Ain’t Nothing Going on But the Rent
Right, I’ve finally added up what my nine months in self-sufficiency has cost me. And it’s a lot.
Let me break it down for you. In getting the garden up and running, which includes buying all the seeds I’ve planted, soil, sheep pellets, plants and all sorts of gardening apparatus, I’ve spent $708.08 (all these amounts are in New Zealand dollars). I’ve also spent hundreds of women hours digging, planting, weeding, feeding, and harvesting.
I’ve spent $238.17 on the chooks (I saved about $100 in not having to pay for the birds themselves). That includes feed, straw, water feeders etc. They’ve produced 15-20 dozen eggs since they started laying. If I’d bought those eggs in the shops, they’d have cost me about $140. You can see where this is going.
In the kitchen I’ve spent $243.47 on preserving jars, mushroom towers, the ingredients to make wine, limoncello, and cider. That does not include the money I’ve spent on pots and pans and kitchen utensils; or the odd ingredients like white vinegar, sugar, fresh veggies to pickle, that I’ve bought in shops.
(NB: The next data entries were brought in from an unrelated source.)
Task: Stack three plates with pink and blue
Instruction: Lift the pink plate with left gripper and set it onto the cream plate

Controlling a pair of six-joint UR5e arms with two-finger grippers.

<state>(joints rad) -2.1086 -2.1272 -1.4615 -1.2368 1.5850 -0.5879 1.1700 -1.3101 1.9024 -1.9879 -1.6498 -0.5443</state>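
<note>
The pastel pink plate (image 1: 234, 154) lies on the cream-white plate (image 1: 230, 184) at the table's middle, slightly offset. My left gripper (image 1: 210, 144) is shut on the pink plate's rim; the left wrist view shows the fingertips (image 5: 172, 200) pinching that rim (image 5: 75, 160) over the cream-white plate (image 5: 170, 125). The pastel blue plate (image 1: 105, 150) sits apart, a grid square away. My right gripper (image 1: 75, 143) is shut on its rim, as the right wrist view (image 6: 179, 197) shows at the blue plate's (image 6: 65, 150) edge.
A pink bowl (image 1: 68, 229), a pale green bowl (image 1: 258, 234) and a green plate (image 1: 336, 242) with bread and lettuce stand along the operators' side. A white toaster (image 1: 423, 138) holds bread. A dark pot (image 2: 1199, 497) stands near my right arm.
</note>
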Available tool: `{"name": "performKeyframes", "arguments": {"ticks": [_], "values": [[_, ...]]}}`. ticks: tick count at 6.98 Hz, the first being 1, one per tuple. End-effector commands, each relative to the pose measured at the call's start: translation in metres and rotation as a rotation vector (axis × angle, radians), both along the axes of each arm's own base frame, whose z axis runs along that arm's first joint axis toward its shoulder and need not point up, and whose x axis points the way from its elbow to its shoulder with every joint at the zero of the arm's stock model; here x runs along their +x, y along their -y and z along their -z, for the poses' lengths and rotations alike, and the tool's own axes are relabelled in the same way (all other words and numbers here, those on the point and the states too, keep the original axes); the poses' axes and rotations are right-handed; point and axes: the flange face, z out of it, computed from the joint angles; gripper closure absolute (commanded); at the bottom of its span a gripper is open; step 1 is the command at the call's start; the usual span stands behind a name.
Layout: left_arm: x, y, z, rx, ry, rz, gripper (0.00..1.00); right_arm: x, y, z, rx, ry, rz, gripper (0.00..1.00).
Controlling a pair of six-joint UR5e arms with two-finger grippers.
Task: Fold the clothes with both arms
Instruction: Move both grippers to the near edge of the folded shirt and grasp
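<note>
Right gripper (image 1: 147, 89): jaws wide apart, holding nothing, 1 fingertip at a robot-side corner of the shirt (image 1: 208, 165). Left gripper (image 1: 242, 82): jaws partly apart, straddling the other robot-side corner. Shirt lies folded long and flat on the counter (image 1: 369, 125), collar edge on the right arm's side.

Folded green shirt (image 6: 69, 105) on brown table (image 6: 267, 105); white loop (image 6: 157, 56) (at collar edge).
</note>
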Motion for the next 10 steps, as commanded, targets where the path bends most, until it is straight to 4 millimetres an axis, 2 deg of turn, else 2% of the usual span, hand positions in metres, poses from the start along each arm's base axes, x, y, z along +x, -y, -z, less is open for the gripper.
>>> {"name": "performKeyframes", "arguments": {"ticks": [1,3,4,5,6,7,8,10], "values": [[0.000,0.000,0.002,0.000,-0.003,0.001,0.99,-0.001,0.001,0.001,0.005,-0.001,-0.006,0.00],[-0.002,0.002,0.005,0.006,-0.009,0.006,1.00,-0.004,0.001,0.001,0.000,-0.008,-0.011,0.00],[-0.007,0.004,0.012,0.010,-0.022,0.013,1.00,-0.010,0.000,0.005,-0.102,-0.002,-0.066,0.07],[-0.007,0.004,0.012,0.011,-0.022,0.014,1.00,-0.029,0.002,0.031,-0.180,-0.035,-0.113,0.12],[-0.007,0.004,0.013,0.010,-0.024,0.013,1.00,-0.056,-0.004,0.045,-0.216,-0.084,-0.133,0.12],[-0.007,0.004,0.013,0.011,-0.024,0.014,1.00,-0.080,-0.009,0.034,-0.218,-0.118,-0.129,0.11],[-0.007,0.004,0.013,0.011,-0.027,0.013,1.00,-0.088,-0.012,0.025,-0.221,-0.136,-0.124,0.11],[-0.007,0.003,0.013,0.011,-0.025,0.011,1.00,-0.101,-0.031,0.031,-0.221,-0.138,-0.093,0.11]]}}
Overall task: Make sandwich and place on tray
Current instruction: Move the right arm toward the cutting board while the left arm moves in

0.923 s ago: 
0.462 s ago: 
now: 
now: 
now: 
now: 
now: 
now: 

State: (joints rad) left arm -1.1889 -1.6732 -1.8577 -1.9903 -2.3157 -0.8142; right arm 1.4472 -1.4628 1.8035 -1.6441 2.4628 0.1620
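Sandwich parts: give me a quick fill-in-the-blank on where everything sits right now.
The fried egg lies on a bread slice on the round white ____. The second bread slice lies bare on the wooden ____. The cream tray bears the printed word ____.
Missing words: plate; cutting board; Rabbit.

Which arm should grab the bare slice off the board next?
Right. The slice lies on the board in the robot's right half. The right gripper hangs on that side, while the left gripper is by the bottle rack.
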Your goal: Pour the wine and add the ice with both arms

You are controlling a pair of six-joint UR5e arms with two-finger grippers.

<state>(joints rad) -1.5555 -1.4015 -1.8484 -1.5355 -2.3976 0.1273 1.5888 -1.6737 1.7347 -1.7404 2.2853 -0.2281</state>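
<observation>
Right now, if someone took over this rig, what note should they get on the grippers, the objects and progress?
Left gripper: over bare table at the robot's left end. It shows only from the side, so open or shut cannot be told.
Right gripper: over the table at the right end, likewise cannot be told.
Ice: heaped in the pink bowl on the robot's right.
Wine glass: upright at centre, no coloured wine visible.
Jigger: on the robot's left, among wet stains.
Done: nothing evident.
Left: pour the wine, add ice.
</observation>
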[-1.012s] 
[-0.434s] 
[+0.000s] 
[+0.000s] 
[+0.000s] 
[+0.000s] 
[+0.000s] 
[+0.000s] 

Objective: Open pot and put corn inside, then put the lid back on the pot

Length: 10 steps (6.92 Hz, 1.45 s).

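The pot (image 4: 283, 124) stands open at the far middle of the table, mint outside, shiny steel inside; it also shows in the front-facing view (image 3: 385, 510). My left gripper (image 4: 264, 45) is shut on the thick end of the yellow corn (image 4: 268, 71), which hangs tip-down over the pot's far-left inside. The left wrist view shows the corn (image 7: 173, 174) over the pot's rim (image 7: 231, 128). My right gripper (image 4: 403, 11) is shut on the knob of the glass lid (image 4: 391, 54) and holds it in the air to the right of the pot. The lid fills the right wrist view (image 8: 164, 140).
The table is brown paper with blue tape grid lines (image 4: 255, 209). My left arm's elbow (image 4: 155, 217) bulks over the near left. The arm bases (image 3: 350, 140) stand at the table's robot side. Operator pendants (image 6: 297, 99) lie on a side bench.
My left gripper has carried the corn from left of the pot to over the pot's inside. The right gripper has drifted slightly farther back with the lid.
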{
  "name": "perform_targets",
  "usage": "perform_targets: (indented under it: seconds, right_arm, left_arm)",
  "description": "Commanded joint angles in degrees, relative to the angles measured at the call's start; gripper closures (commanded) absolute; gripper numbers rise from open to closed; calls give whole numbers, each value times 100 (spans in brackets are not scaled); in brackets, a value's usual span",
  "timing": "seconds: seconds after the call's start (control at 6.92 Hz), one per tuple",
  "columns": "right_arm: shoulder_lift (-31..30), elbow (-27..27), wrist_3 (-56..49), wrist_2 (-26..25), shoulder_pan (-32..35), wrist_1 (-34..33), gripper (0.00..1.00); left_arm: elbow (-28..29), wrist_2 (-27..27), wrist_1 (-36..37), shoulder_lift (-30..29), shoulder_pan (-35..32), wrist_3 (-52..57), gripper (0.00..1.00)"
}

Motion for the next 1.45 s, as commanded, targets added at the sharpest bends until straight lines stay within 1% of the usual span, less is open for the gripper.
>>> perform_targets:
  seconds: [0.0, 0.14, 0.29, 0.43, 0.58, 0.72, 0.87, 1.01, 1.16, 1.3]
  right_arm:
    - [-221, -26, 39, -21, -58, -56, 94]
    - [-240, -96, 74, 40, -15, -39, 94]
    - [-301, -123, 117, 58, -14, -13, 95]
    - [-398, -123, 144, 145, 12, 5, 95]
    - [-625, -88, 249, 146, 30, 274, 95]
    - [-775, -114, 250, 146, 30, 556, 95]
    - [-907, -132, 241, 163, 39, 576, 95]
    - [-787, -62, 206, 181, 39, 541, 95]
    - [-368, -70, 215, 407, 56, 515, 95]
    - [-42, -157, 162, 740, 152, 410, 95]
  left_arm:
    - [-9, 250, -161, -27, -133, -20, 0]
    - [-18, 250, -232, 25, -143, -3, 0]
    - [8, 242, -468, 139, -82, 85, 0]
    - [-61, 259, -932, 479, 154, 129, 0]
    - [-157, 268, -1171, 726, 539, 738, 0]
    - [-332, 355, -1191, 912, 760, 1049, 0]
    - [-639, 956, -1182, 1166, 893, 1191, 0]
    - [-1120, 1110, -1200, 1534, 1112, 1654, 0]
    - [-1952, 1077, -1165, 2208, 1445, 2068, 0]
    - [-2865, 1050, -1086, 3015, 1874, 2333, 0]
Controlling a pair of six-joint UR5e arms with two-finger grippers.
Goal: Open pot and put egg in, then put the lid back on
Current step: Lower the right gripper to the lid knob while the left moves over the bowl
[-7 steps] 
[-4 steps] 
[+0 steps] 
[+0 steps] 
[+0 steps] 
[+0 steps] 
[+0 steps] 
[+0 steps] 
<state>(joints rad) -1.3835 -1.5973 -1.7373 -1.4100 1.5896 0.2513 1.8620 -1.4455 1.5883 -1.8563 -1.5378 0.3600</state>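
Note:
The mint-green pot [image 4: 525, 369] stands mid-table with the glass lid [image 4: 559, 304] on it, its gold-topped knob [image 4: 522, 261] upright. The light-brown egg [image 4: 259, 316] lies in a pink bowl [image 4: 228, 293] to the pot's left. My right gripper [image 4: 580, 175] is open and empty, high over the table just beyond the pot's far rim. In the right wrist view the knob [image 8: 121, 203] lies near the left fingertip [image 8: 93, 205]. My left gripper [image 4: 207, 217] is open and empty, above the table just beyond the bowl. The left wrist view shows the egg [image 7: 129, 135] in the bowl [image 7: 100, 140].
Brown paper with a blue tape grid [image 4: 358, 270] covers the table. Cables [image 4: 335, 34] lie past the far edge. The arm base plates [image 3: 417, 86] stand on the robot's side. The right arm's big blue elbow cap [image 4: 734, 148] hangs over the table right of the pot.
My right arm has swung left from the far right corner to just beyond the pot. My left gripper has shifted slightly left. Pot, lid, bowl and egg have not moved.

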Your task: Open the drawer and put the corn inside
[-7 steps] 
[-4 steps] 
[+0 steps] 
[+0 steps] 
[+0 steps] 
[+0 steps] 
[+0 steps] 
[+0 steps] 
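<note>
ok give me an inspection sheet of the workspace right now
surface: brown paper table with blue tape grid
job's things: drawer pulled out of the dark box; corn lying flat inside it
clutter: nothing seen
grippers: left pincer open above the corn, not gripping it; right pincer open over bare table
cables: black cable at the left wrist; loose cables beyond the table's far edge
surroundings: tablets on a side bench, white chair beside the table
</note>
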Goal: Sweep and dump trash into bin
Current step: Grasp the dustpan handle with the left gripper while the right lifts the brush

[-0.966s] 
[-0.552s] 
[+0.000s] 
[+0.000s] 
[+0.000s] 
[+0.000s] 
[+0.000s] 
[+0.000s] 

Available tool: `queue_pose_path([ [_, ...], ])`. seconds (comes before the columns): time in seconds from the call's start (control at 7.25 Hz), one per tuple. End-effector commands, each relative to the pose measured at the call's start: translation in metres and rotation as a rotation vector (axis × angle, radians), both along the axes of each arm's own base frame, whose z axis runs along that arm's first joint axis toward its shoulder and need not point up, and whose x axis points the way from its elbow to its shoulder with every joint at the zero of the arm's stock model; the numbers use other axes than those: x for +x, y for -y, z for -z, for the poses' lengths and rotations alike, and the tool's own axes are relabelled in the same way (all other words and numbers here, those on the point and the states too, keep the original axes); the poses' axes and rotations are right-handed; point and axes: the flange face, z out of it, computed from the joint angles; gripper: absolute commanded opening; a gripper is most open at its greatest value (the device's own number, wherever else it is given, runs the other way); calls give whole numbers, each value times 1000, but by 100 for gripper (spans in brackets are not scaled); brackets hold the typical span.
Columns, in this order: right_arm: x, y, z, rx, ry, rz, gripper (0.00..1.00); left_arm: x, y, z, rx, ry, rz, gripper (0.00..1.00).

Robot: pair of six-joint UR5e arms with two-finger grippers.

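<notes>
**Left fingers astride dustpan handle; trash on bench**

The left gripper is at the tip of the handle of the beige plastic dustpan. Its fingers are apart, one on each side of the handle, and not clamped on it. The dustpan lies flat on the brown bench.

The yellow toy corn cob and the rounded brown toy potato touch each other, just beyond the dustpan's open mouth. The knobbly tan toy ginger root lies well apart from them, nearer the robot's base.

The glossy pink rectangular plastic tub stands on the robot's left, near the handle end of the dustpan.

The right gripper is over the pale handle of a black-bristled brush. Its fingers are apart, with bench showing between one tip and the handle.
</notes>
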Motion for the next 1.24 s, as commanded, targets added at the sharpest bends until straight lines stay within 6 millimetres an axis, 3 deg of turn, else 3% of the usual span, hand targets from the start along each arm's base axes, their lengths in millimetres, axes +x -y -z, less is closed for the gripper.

It also doesn’t include all the supermarket shopping I had to do before going self-sufficient seven weeks ago.
I haven’t added my rent, the thousands I spent on food, my power bills, or my internet costs to the list as a) I might have a panic attack at how much money I’ve spent and b) they’re costs I would have had regardless of whether I was dabbling with self-sufficiency or living in a tiny fourth floor walk up in the Big Apple.
So give or take a few hundred, I’ve spent $1,189.72 just on getting myself ready to live off the land. And what have I saved? In the past seven weeks I’ve saved about $150 a week in groceries (I’m not kidding; food is tres cher here), which comes to $1,050. That means that in another week, I’ll have broken even. I’ll be pretty much out of food to eat as well. And about to hop on a plane. Which seems uncanny, but somehow right. (I love it when the universe times everything perfectly like that.)
So self-sufficiency, for me, has cost about the same as shopping in the supermarket does, if my calculations are correct (and who knows if they are: I did fail Fifth form maths) and if I don’t factor the hours of manual work. What has it added to my life? There’ll be a post on that in the next few days.